*** Opening of Given information ***

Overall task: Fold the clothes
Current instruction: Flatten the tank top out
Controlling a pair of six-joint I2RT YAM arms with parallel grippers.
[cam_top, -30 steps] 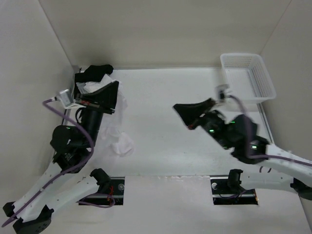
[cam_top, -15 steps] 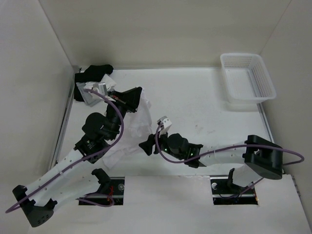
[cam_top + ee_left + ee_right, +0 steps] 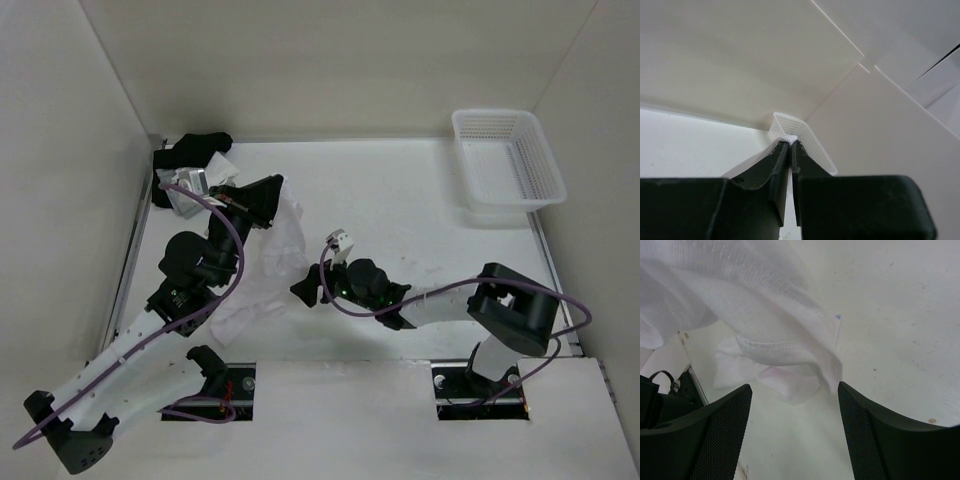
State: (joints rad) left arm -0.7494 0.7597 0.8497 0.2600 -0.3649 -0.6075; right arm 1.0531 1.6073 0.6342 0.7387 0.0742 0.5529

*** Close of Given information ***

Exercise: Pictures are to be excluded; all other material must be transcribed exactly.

Answer for this exercise:
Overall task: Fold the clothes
Current instruction: Flatten the tank top out
Controlling a pair of six-joint I2RT YAM arms with parallel grippers.
[cam_top, -30 steps] 
[cam_top, -15 steps] 
[cam_top + ee_left + ee_right, +0 steps] 
State: (joints rad) left arm -0.7494 0.7597 0.8497 0.2600 -0.3649 -0.6075; right arm 1.0531 1.6073 0.6342 0.7387 0.0742 0.5529

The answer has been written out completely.